3 Replies Latest reply on Jun 2, 2009 8:25 PM by Ceq

    Short Vector ? Operator

    Methylene
      The right way is?

      I'm trying to get things set up for 1.4.0 and I'm getting the following error:

      ERROR--1: : conditional expression must be a scalar data type.

          Statement: p > float3 (0.0f,0.0f,0.0f) in uCube1 = p > float3 (0.0f,0.0f,0.0f) ? (int3 ) p : (int3 ) p - int3 (1,1,1)
          Expression : p, Type : float3
          Expression : float3 (0.0f,0.0f,0.0f), Type : float3

      What would be the proper way to do this now?

        • Short Vector ? Operator
          Ceq

          Well, probably that expression isn't what you're expecting, as only the first component would be used in the condition. According to point 3.6 in Brook+ 1.4 release notes (inside Brook directory), your code will be equivalent to:

          kernel void test1(float3 i< >, float3 p< >, out int3 o< > ) {
              int3 p2i = (int3)p;
              o = (i.x > 0.0f) ? p2i : p2i - int3(1, 1, 1);
          }

          Looks like compiler bahavior differs from the documentation, as it should be able to compile it even if you don't use a scalar expression in the condition (however I prefer the current behaviour, because that way of evaluating the condition may lead to confusions).

          If you want to evaluate the condition component by component and perform the assignment depending on it, you should unroll it:

          kernel void test2(float3 i<>, float3 p<>, out int3 o<> ) {
              int3 p2i = (int3)p;
              if(i.x > 0.0f) o.x = p2i.x; else o.x = p2i.x - 1;
              if(i.y > 0.0f) o.y = p2i.y; else o.y = p2i.y - 1;
              if(i.z > 0.0f) o.z = p2i.z; else o.z = p2i.z - 1;
          }

           

            • Short Vector ? Operator
              Methylene

              I took a good look at the documentation and noticed that I was mistaken, as I never realized it said c.x through that whole second block.
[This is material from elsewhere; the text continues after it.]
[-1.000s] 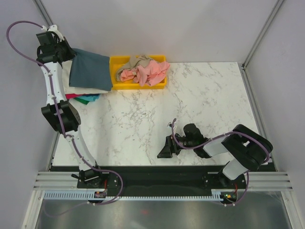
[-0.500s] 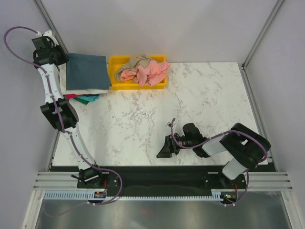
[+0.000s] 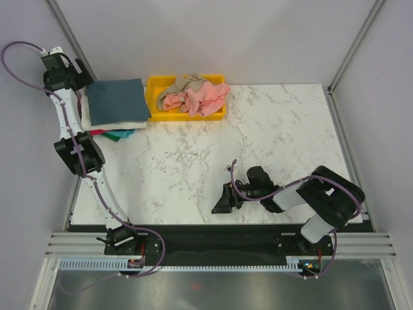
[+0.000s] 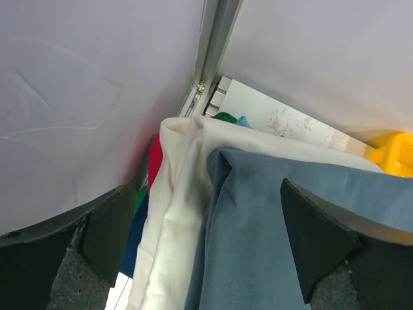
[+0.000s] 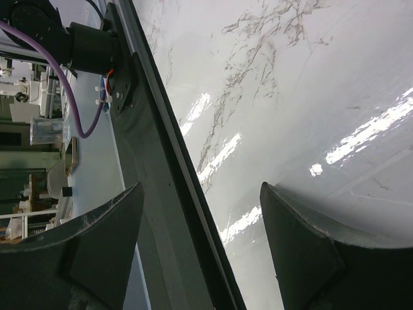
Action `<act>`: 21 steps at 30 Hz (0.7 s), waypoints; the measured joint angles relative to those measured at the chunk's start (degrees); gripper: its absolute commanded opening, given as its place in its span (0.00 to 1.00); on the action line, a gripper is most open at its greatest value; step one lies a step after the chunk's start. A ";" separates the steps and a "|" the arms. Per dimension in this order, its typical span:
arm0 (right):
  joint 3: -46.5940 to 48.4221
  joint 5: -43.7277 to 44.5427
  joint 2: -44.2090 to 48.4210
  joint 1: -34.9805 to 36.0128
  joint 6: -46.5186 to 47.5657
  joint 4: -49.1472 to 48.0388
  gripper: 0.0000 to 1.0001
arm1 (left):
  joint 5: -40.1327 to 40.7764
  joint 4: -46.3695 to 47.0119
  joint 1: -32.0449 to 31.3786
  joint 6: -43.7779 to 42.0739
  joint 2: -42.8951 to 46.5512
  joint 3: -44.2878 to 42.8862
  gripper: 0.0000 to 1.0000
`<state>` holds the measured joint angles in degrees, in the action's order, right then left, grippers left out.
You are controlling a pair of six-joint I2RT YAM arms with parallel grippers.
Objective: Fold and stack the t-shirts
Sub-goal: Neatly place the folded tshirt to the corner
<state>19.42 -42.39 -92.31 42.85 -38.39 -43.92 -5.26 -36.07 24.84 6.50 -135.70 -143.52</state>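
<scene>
Left gripper (image 3: 79,75) sits at the far left corner, at the back edge of the stack. In the wrist view its jaws stand wide apart and pinch nothing; the cloth lies below and between them.

Stack: slate-blue shirt (image 3: 116,100) folded flat on top, cream shirt (image 3: 111,123) directly under it, red shirt (image 3: 97,130) and teal shirt (image 3: 120,134) edges poking out beneath. The stack lies just left of the yellow bin (image 3: 155,117).

The bin holds a crumpled salmon-pink shirt (image 3: 201,98) and a tan shirt (image 3: 187,82), both unfolded.

Right gripper (image 3: 222,200) rests low on the marble table (image 3: 271,129) near the front rail, jaws spread, empty.

Judgement: the placing step for the blue shirt looks complete, with two shirts left. The next move calls for lifting the left arm off without dragging the top fold, then reaching into the bin for one shirt only and spreading it on the bare marble.
</scene>
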 measured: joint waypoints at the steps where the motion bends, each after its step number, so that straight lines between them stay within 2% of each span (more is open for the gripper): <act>1: 0.02 0.00 -0.02 0.00 0.00 -0.02 0.81 | 1.22 -0.15 -0.44 0.24 0.17 0.02 1.00; 8: 0.02 -0.02 -0.02 0.00 0.02 -0.02 0.81 | 7.15 -1.42 -3.41 1.62 7.91 5.66 0.97; 10: 0.02 -0.02 -0.02 0.00 0.02 0.00 0.81 | 8.55 -1.42 -5.20 1.77 11.93 8.24 0.94; 14: 0.02 -0.02 -0.02 0.00 0.00 -0.02 0.81 | 9.60 -0.63 -9.92 2.67 17.75 11.41 0.93; 18: 0.02 -0.02 -0.02 0.00 0.00 -0.02 0.81 | 9.16 1.01 -12.63 3.96 18.36 13.64 0.94; 21: 0.02 -0.02 -0.02 0.00 0.00 -0.02 0.81 | 9.86 1.09 -12.17 4.42 14.80 14.93 0.95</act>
<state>19.44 -42.41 -92.33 42.85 -38.39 -43.94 4.60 -34.98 12.67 10.92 -120.90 -128.60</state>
              Thusly your solution is proper, however, it raises the question, how does this actually behave on the hardware?
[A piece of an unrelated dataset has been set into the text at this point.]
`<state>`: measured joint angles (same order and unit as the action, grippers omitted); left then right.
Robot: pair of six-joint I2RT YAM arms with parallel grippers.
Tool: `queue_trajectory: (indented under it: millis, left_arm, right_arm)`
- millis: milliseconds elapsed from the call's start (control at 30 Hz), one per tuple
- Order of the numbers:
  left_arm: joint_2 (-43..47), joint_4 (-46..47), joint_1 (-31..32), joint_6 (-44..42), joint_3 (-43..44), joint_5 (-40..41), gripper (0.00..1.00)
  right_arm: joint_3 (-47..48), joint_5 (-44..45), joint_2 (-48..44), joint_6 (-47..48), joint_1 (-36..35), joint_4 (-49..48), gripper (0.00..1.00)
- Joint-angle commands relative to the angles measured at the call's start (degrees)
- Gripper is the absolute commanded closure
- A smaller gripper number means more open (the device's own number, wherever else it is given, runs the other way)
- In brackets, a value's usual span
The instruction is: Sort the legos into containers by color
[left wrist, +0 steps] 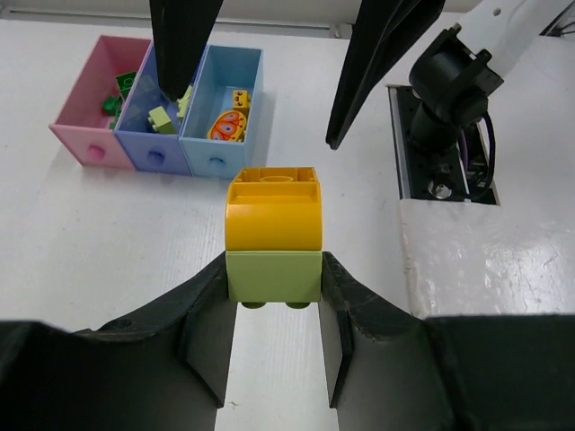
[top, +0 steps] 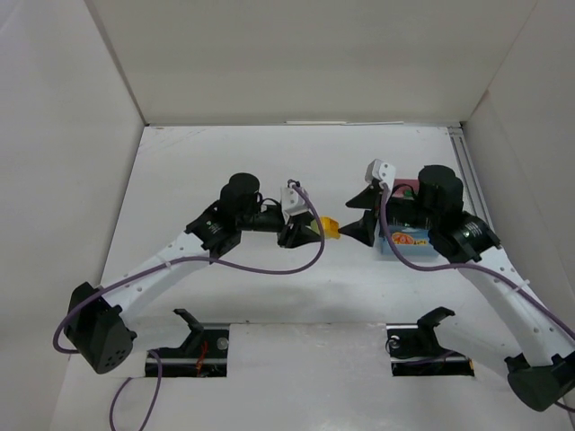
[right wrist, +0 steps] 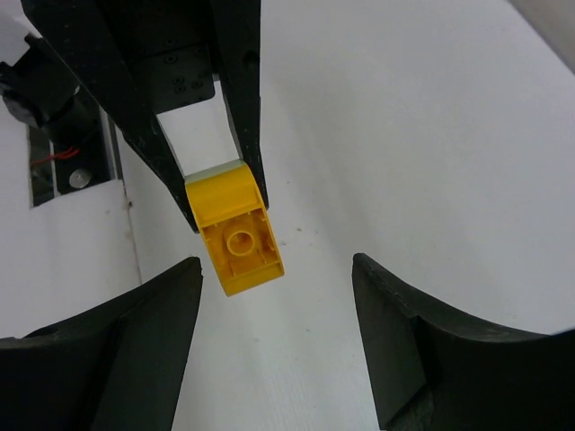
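Legos-wise, the one that matters is a two-piece clump: a yellow brick (left wrist: 274, 208) stuck onto a pale green brick (left wrist: 274, 276). The left gripper (left wrist: 274, 292) has its jaws clamped on the green one's sides, with the yellow half poking out past the fingertips. The right gripper (right wrist: 277, 260) faces it with its jaws spread wider than the brick, touching nothing. The yellow brick lines up with that gap, off toward one finger, but I can't tell if it's actually inside yet.

Looks like a pull-apart to me. I'd centre the open jaws on the yellow part only, squeeze its sides, then peel with a tilt rather than yank, while the left holds firm. Beyond the right jaws sit the pink tray (left wrist: 81, 135), dark blue tray (left wrist: 148, 154) and light blue tray (left wrist: 211, 154).
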<state>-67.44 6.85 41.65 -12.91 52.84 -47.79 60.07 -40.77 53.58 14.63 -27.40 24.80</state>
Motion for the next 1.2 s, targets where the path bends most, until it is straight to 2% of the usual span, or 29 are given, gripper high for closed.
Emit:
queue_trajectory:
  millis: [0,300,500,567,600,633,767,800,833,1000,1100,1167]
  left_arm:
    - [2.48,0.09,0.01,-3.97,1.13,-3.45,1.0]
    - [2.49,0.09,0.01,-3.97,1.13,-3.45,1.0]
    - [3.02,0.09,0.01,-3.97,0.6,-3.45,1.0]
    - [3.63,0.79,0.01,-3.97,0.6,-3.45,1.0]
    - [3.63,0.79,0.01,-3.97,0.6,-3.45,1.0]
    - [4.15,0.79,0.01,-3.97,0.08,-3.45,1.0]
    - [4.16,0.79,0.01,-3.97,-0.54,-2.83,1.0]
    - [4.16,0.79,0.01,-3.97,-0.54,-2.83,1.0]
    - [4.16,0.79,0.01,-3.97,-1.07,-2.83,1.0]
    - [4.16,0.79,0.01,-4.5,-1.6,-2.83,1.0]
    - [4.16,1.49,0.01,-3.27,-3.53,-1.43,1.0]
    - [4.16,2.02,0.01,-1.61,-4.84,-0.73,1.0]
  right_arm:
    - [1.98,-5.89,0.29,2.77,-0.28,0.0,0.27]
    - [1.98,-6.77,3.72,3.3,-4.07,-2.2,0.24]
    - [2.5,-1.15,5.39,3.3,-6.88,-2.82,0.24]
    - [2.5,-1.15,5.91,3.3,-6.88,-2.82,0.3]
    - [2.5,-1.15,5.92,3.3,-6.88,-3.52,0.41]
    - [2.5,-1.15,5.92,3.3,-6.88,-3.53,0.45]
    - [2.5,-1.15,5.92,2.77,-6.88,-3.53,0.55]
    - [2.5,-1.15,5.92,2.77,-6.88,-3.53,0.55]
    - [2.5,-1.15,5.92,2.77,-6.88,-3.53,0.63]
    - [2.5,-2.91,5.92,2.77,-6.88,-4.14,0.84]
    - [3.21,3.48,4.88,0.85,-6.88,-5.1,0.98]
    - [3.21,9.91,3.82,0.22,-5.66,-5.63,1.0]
              When specifying say:

              a.x < b.x ? a.x : a.x + 1;
              a.y < b.y ? a.y : a.y + 1;
              a.z < b.z ? a.z : a.z + 1;
              a.w < b.w ? a.w : a.w + 1;

              Are these sequential operations handled in parallel?


              If not, shouldn't there be some sort of operator we can use to evaluate this all at once?

              Also if these sorts of symmetric statements do not get executed in parallel, maybe there should be a way to designate that they should be run in parallel.

              Something like

              #SYMMETRICAL_PARALLEL_STATEMENT
              a.x < b.x ? a.x : a.x + 1;
              a.y < b.y ? a.y : a.y + 1;
              a.z < b.z ? a.z : a.z + 1;
              a.w < b.w ? a.w : a.w + 1;
              #END_SYMMETRICAL_PARALLEL_STATEMENT

              As long as each component is operated on seperately... It's just little things like these that really break my SIMD train of though!

                • Short Vector ? Operator
                  Ceq

                  I had the same question when I wrote that answer. To find out how good the generated SIMD code is you can use Stream KernelAnalyzer.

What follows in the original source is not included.